To better assist laboratories and toxicologists in the identification and interpretation of NPS use and drug positivity, it is important to understand novel stimulant metabolic fate as the identification of metabolites can prolong detection windows. Furthermore, due to the structural relationships between the members of the beta-keto methylenedioxyamphetamine drug class, many novel stimulants are metabolized into another biologically active novel stimulant (82426), which can create scenarios where multiple drugs are contributing to effects.

This manuscript reports analytical methods for the identification and quantitation of dibutylone and its in vitro metabolic products, and confirmation of these metabolites in authentic human biological specimens from dibutylone intoxications.


Dibutylone Chemicals and reagents

Butylone and dibutylone were purchased from Cayman Chemical (Ann Arbor, MI, USA). Reference material was prepared at 1 mg/mL in methanol. Diazepam (1 mg/mL) was purchased from Cerilliant (Round Rock, TX, USA). Nicotinamide adenine dinucleotide phosphate (NADPH) was purchased from Cayman and used as the cofactor during human liver microsome (HLM) incubations. Sodium phosphate was purchased from Sigma-Aldrich (St. Louis, MO, USA) to prepare a buffer solution at 100 mM (pH 7.4) with addition of magnesium chloride (Sigma-Aldrich) at 10 mM.
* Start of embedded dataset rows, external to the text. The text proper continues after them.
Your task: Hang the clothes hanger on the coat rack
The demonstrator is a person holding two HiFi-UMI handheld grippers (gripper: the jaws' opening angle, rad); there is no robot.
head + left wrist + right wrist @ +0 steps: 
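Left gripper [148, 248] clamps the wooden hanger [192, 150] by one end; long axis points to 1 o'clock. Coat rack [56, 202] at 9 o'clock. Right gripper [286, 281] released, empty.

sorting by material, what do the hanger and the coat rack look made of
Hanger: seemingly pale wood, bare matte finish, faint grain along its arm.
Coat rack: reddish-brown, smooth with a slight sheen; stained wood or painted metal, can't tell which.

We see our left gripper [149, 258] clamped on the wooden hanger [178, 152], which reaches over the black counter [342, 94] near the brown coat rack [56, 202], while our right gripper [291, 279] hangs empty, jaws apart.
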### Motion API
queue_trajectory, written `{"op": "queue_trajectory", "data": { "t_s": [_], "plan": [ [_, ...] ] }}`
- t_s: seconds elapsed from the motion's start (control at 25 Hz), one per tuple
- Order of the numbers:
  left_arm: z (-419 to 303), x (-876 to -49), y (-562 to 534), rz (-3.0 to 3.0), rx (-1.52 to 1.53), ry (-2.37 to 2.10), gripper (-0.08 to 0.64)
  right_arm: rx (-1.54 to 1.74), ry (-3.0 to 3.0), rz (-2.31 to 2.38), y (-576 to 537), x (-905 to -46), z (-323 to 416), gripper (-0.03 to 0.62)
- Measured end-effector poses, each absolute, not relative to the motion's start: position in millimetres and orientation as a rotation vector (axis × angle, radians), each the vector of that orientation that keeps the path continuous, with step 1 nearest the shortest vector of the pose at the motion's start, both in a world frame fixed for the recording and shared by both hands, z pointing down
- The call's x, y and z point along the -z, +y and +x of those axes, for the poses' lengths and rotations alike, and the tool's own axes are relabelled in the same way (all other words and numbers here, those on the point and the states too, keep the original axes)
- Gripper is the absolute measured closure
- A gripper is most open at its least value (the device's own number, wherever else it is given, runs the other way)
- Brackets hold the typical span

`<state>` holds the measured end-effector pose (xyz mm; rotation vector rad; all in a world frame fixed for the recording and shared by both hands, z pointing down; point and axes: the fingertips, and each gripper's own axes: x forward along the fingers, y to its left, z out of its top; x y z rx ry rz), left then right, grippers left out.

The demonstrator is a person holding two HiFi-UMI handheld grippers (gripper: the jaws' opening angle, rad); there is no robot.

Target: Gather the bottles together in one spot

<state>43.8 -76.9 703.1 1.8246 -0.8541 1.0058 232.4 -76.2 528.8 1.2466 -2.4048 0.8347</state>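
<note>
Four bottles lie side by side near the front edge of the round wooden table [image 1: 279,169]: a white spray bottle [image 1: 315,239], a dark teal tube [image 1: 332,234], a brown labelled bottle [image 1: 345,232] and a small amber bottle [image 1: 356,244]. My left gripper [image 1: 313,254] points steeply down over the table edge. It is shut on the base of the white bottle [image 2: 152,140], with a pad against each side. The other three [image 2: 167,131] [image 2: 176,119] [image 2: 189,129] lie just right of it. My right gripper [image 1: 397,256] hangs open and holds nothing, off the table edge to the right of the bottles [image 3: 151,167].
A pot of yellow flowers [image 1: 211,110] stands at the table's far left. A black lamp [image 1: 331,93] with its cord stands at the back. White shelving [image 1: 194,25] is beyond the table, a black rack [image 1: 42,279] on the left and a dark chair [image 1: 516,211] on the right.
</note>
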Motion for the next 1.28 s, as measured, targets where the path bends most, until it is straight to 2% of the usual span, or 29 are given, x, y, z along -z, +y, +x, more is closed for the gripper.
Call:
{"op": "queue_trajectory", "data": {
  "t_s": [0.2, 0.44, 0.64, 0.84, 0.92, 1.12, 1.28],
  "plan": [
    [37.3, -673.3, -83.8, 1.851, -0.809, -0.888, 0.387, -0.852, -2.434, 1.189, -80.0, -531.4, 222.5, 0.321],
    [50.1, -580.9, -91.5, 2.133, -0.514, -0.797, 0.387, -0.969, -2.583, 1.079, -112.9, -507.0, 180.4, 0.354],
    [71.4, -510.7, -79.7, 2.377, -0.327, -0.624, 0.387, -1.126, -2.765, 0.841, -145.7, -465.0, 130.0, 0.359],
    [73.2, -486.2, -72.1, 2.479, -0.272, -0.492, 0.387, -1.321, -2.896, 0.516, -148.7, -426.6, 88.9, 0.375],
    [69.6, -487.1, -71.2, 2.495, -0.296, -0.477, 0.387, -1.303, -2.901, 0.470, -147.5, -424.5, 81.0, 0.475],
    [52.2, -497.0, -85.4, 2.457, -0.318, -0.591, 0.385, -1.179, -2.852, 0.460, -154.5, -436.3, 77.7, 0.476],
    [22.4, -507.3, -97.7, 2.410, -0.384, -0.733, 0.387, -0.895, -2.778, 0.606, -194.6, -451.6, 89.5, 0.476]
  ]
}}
All solvents and reagents, of LCMS grade purity, used during sample preparation and instrumental analysis were purchased from Honeywell (Morris Plains, NJ, USA). Pooled HLMs (20 mg/mL, 50 donors) were purchased from ThermoFisher Scientific (Waltham, MA, USA) and stored at −80°C. Sodium borate decahydrate was purchased from EMD Millipore Corporation (Darmstadt, Germany) for preparation of Borax buffer.

Dibutylone confirmation and quantitation

NMS Labs (Willow Grove, PA, USA) provided discarded postmortem blood (n = 9), urine (n = 4), vitreous humor (n = 1) and liver (n = 1) specimens from death investigation toxicology casework (n = 9) that had previously tested positive for dibutylone. Specimens were collected between January 2016 and July 2017. Personal identifiers were removed from any specimens or case histories before being provided. Case circumstances, when available, were tabulated and are provided in Table I (Case 1–9). Specimens were extracted using solid phase extraction (Agilent Bond Elut Plexa PXC, 3 mL, 30 mg). The extraction cartridges were conditioned with acetonitrile and water, the sample was applied and washed with hydrochloric acid in water (0.1 N) and acetonitrile, and the sample was eluted using a mixture of water, acetonitrile and ammonium hydroxide (55:40:5, v-v:v).